**PROMPT**.
Restate word for word the entries below, starting with the line with "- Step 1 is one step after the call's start" and continuing through the line with "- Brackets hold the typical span". Include both of those lines and no others.

··· SUPPLIED INFORMATION

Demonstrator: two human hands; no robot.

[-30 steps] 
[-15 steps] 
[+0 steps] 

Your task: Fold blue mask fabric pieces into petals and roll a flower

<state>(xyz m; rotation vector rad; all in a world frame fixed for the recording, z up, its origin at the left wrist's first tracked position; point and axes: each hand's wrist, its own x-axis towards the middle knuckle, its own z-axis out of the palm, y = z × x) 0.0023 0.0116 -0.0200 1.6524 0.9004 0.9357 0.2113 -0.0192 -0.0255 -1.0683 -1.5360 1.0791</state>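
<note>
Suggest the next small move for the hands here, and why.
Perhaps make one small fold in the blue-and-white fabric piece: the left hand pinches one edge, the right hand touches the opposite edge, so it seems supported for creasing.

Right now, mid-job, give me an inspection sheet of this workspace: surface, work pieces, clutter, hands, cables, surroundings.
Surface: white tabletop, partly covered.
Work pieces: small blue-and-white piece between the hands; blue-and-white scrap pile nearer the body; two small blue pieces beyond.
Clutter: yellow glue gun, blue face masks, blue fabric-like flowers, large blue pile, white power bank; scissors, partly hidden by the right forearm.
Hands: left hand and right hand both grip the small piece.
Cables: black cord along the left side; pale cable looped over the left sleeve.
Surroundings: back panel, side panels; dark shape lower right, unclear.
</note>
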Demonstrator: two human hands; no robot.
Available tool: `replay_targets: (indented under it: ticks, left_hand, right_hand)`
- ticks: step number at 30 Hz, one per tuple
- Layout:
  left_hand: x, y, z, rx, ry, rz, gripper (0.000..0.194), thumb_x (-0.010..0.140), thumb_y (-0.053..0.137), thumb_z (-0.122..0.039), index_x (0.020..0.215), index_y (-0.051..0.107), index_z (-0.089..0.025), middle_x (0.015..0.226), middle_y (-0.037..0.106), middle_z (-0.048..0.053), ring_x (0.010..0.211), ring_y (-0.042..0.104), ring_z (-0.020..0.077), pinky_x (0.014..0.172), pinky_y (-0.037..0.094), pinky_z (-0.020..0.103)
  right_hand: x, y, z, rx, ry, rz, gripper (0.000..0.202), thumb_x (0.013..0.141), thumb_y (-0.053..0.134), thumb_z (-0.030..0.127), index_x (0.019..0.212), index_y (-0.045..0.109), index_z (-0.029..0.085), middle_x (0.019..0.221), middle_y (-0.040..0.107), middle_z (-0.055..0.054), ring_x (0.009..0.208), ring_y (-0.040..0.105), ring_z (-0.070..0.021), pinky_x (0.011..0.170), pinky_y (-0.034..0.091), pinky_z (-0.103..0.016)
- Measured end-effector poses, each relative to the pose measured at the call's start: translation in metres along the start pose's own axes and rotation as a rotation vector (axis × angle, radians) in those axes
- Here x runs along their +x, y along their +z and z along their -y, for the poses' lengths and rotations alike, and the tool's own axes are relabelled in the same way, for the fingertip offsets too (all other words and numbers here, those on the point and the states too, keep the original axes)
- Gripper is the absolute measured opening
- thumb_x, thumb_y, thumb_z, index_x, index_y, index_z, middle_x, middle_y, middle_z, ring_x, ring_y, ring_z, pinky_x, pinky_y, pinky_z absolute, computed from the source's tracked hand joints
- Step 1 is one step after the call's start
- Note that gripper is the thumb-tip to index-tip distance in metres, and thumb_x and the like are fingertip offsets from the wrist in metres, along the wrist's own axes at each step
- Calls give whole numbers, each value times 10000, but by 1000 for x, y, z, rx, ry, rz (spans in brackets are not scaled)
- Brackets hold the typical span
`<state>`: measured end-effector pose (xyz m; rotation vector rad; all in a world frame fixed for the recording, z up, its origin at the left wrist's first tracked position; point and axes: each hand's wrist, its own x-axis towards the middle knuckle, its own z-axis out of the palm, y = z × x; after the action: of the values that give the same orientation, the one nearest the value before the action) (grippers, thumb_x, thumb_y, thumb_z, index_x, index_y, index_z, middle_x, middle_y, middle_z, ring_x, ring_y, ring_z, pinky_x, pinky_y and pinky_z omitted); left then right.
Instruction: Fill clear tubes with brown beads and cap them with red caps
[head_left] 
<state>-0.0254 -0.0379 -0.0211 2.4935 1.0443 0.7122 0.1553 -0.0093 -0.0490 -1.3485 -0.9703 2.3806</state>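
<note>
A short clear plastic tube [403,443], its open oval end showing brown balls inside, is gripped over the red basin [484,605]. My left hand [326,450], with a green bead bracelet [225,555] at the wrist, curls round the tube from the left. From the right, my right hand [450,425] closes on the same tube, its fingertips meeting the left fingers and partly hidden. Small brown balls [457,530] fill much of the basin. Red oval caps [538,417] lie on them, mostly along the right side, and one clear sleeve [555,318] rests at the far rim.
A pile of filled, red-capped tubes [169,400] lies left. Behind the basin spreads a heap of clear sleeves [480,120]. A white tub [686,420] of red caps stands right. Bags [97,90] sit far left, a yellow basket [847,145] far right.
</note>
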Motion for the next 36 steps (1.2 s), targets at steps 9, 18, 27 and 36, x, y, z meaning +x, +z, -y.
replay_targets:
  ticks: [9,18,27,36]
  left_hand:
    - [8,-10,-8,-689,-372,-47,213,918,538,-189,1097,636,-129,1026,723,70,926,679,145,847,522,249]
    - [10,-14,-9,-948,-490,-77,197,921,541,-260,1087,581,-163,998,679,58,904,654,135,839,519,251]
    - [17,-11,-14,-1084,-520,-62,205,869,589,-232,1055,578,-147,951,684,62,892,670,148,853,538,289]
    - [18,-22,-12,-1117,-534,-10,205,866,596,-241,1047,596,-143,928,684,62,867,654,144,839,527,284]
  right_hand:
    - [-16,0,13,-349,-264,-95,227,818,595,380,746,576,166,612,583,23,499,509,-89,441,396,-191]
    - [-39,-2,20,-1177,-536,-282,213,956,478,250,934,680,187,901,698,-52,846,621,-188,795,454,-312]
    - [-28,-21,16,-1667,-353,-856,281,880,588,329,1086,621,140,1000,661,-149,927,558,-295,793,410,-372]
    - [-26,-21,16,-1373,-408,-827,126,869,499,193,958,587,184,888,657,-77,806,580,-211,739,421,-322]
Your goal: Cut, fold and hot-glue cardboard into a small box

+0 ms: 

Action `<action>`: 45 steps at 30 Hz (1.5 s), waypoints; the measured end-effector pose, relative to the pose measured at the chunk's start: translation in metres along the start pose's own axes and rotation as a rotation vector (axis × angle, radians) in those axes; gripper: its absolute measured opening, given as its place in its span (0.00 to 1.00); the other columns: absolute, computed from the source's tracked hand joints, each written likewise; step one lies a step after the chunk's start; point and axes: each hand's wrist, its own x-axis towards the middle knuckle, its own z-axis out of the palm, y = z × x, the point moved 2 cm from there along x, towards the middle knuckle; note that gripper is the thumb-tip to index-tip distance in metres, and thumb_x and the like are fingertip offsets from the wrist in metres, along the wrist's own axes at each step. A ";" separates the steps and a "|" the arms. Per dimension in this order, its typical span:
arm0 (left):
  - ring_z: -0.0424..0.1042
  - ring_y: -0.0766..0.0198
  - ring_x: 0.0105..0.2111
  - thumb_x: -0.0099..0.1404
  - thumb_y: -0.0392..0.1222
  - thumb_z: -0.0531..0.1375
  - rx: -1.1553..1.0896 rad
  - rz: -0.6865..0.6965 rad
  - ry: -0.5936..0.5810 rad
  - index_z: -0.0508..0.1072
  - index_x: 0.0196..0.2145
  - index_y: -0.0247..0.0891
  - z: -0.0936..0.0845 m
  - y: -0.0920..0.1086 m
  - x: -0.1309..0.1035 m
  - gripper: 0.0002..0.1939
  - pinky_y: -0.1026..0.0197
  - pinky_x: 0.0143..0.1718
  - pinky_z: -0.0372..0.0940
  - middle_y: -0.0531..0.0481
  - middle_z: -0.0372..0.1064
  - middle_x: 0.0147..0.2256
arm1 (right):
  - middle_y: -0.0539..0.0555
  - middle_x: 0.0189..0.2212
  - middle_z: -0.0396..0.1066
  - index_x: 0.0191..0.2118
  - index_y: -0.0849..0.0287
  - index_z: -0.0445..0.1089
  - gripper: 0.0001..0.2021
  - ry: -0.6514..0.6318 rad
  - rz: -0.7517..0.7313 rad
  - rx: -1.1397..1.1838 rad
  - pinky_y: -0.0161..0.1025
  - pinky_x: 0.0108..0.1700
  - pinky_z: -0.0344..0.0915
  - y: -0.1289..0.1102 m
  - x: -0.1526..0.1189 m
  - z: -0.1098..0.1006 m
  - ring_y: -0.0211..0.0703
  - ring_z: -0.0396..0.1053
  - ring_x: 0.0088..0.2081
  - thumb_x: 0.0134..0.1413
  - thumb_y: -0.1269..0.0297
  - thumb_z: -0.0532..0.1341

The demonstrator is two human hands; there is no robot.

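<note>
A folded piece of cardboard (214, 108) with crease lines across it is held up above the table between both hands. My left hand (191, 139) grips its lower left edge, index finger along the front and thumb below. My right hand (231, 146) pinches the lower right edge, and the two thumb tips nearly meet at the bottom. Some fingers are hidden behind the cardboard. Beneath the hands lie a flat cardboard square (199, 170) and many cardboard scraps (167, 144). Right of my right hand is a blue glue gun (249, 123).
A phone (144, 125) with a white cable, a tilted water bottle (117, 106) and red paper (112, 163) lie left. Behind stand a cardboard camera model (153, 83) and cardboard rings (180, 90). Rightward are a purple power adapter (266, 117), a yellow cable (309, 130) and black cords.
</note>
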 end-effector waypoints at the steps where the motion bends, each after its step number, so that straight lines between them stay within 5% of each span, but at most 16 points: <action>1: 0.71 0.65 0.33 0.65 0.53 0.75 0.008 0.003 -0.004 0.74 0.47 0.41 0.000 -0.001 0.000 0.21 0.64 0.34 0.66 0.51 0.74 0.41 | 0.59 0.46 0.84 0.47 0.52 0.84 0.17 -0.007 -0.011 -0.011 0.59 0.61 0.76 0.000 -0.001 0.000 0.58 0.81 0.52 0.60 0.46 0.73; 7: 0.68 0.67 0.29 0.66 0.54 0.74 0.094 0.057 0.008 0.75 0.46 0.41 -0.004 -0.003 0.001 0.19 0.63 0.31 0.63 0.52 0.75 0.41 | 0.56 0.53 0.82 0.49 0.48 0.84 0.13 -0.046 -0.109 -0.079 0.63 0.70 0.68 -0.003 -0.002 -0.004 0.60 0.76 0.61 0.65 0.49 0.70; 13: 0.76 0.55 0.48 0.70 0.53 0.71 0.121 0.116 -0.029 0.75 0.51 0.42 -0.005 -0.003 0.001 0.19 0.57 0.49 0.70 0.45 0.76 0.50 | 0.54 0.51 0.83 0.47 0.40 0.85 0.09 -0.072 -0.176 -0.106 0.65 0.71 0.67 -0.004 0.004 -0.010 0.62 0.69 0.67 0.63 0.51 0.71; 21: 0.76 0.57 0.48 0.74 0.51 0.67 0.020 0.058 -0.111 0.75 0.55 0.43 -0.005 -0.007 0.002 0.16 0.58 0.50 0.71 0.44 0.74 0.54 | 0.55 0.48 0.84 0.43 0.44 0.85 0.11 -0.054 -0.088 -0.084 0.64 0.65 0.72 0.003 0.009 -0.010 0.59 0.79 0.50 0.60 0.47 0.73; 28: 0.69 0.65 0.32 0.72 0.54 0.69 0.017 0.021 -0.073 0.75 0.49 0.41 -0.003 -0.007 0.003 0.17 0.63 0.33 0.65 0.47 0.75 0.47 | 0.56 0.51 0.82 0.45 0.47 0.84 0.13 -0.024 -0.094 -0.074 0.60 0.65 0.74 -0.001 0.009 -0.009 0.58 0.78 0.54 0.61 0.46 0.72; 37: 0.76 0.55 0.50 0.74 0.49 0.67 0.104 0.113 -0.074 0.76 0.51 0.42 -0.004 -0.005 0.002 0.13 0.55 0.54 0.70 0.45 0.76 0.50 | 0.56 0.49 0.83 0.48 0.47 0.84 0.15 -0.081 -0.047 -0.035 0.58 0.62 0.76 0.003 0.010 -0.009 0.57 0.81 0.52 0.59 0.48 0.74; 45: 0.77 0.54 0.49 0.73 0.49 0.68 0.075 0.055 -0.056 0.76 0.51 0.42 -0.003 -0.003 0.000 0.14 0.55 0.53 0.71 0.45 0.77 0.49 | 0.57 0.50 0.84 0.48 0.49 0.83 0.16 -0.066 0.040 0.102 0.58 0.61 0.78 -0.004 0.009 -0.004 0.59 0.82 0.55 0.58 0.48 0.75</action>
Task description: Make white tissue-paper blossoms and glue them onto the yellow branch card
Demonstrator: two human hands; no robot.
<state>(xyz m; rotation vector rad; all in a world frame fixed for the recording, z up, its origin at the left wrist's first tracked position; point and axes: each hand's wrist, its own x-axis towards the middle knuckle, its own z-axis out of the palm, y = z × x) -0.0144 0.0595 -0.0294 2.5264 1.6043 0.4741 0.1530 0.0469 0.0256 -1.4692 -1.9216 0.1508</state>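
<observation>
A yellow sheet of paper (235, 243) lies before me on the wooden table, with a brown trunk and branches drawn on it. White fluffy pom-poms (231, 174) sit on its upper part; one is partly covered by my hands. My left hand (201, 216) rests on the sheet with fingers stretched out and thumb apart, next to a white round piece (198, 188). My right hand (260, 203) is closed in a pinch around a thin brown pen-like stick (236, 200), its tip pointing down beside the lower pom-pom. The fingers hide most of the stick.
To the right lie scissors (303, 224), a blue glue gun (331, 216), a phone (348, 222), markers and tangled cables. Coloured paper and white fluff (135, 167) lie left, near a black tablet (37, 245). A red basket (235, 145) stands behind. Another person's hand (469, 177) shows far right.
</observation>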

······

**EXPECTED ANSWER**.
- Step 1 is one step after the call's start
- Note that gripper is the thumb-tip to index-tip distance in metres, and thumb_x and the like are fingertip offsets from the wrist in metres, along the wrist's own axes at each step
- Calls give whole numbers, each value times 10000, but by 1000 for x, y, z, rx, ry, rz (spans in brackets are not scaled)
- Brackets hold the typical span

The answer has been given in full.